WHAT TO DO: Determine how many lines in the records that follow hold the string "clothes". Only that number should be returned.

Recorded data
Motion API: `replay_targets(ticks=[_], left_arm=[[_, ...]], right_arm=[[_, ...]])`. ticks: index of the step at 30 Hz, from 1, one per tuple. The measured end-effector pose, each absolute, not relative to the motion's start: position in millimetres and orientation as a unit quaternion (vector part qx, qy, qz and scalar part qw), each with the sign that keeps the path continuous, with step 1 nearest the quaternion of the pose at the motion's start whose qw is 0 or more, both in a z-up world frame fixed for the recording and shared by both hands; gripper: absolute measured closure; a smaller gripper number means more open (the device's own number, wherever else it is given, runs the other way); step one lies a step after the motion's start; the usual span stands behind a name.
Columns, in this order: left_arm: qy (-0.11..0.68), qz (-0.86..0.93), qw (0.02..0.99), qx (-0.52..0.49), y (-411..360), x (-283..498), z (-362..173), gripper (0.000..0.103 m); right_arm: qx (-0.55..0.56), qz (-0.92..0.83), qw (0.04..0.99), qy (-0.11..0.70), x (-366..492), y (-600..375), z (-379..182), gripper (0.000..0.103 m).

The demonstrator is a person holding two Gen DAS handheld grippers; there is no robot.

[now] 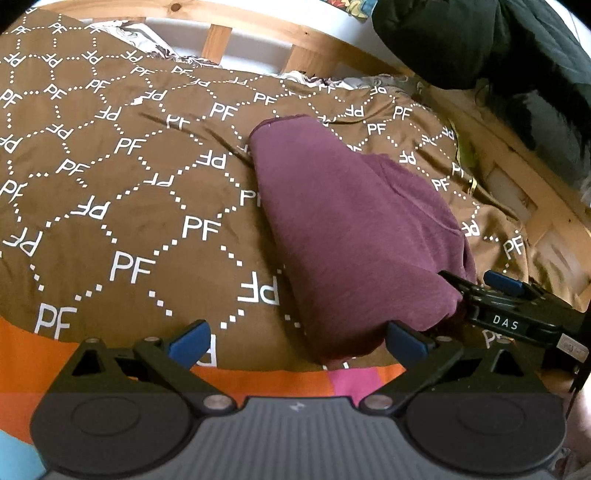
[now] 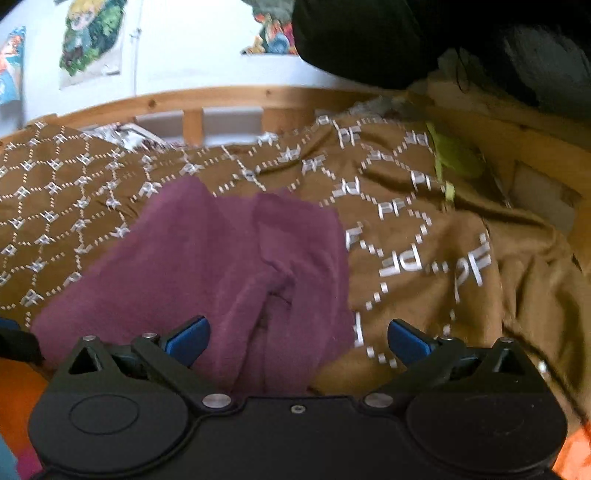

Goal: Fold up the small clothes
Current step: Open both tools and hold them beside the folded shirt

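A maroon garment (image 1: 351,229) lies folded in a long strip on the brown bedspread (image 1: 129,184) printed with white "PF" letters. My left gripper (image 1: 299,343) is open at the strip's near end. Its right blue pad sits beside the cloth and nothing is between the pads. My right gripper (image 1: 476,282) is open at the garment's near right corner. In the right wrist view the garment (image 2: 221,258) spreads ahead of the open right gripper (image 2: 299,339). Its near edge lies low between the blue pads, with no pad pressing on it.
A wooden bed rail (image 1: 258,33) runs along the far side and another (image 1: 517,166) along the right. Dark bulky clothing (image 1: 480,44) is heaped at the top right. An orange and pink cover (image 1: 258,380) shows near me. A green item (image 2: 454,155) lies by the right rail.
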State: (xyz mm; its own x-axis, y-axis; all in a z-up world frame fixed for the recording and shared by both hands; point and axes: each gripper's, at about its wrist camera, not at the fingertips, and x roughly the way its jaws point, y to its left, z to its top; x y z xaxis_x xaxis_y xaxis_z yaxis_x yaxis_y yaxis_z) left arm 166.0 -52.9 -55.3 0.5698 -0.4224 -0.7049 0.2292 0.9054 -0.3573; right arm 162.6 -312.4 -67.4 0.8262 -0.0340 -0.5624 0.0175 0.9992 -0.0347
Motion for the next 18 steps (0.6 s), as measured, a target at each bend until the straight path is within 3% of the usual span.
replay_targets(ticks=[18], left_arm=[[0.419, -0.215, 0.869, -0.151, -41.9, 163.6, -52.9, 0.001]], right_arm=[[-0.018, -0.023, 0.960, 0.278, 154.5, -311.7, -84.4, 0.001]])
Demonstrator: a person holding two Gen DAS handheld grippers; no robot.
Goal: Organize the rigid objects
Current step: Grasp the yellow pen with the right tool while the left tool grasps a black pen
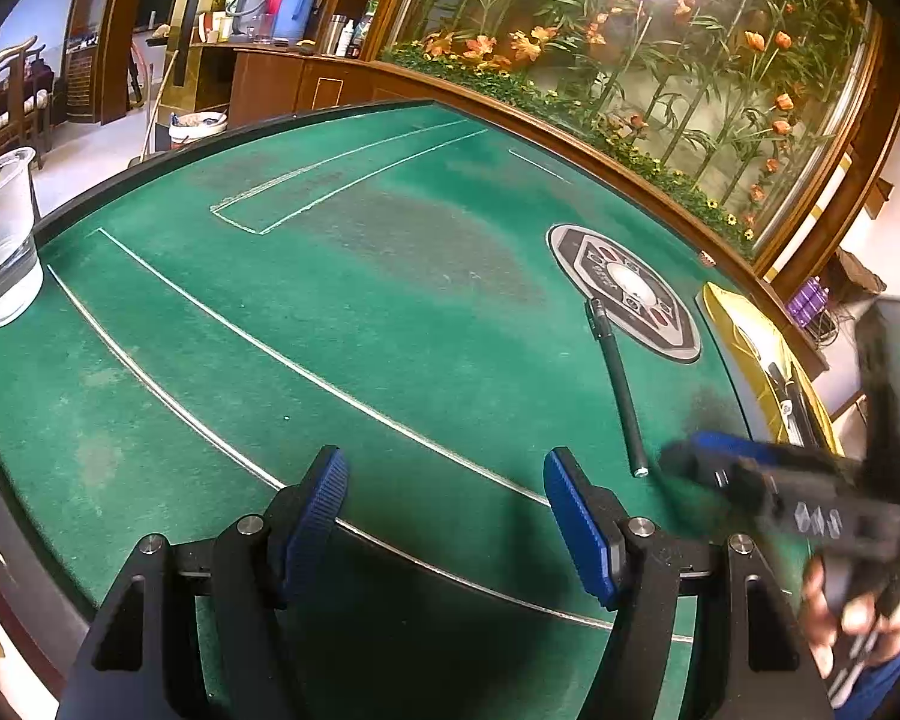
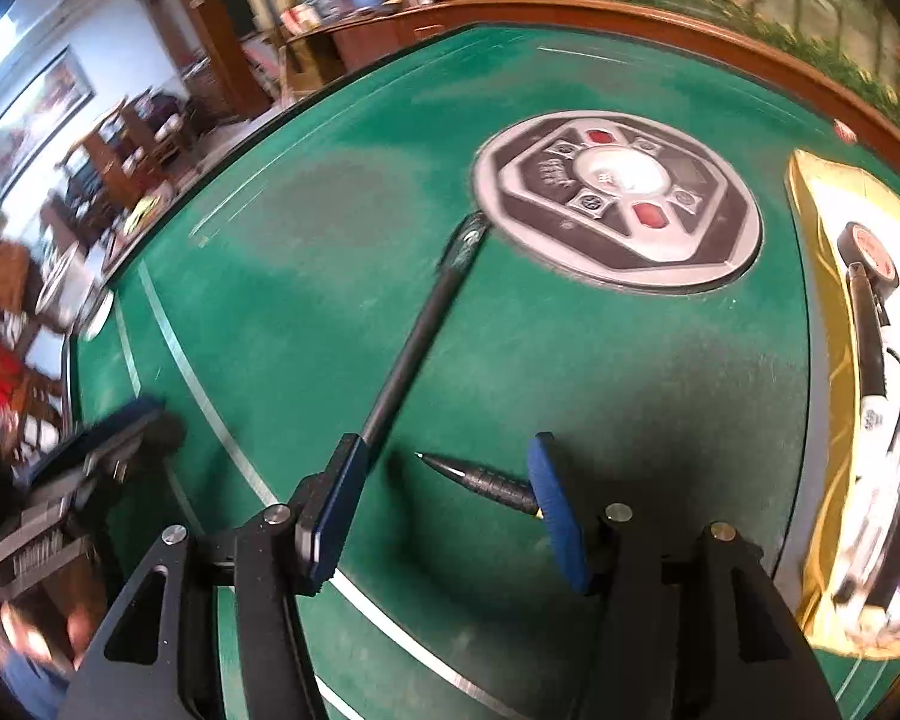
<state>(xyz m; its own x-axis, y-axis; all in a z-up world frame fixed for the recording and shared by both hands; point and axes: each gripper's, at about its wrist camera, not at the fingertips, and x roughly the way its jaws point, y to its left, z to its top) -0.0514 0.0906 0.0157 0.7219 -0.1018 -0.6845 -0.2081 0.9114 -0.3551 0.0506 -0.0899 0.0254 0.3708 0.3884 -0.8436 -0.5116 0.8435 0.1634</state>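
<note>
A long black pen lies on the green felt table, its far end by the round control panel. My right gripper hovers low over its near end, which the left finger hides. A second, shorter pen lies across the gap, tip pointing left, its rear hidden behind the right finger; the left pad stands clear of it. In the left wrist view my left gripper is open over bare felt, the long pen to its right, beside the blurred right gripper.
A yellow tray at the table's right edge holds markers and a tape roll. A clear plastic cup of water stands at the far left edge. A wooden rail and flower display border the far side.
</note>
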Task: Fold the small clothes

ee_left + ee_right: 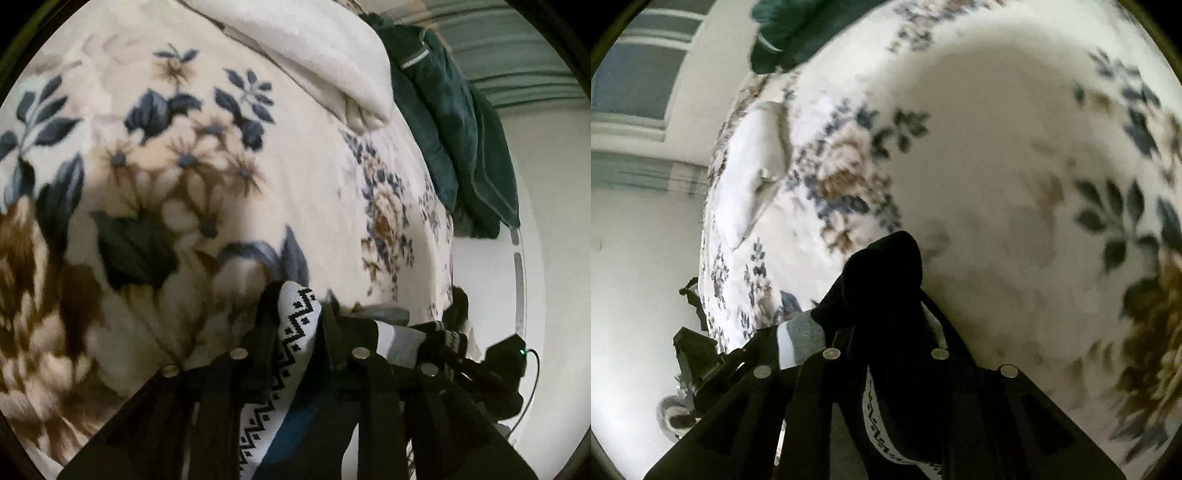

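Black-and-white knit, a small sock with a zigzag pattern (295,332), sits pinched in your left gripper (301,314), whose jaws are closed narrow on the white patterned end, the rest trailing down between the black fingers (258,350). Your right gripper (886,280) is clamped just as narrowly on the sock's black end (886,266), which bulges up above the finger tips; a strip of the white zigzag band shows lower down between them. Both grippers are held above the bed, which is covered by a cream fleece blanket printed with blue and brown flowers (184,166). In the left wrist view, a plain white folded cover (332,66) lies further up the bed, and a dark green blanket (454,140) is heaped beside it near the bed's edge. The pale floor (635,277) shows beyond that edge.
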`<state>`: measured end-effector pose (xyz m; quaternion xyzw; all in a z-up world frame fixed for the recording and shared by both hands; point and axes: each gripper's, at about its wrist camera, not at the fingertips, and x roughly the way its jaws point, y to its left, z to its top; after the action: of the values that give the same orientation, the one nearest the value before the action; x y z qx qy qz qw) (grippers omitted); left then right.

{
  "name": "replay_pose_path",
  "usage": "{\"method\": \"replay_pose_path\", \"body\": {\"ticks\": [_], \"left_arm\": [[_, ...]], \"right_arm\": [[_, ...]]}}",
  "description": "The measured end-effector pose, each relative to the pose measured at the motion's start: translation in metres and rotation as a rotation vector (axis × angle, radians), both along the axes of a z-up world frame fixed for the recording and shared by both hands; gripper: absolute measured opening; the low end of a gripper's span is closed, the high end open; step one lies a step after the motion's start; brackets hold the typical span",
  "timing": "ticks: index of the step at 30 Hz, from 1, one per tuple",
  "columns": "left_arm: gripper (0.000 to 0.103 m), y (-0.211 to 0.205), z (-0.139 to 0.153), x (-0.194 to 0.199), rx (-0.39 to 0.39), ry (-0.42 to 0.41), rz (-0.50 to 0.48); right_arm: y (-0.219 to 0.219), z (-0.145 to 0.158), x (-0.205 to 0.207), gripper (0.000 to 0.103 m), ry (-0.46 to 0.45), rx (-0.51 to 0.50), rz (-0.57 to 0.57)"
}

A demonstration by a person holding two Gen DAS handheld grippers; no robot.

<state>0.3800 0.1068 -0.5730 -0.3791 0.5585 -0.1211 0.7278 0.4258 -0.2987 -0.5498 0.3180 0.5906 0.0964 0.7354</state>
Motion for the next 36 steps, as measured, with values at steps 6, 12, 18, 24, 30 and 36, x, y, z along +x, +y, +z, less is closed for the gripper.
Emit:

TASK SOLUTION: 2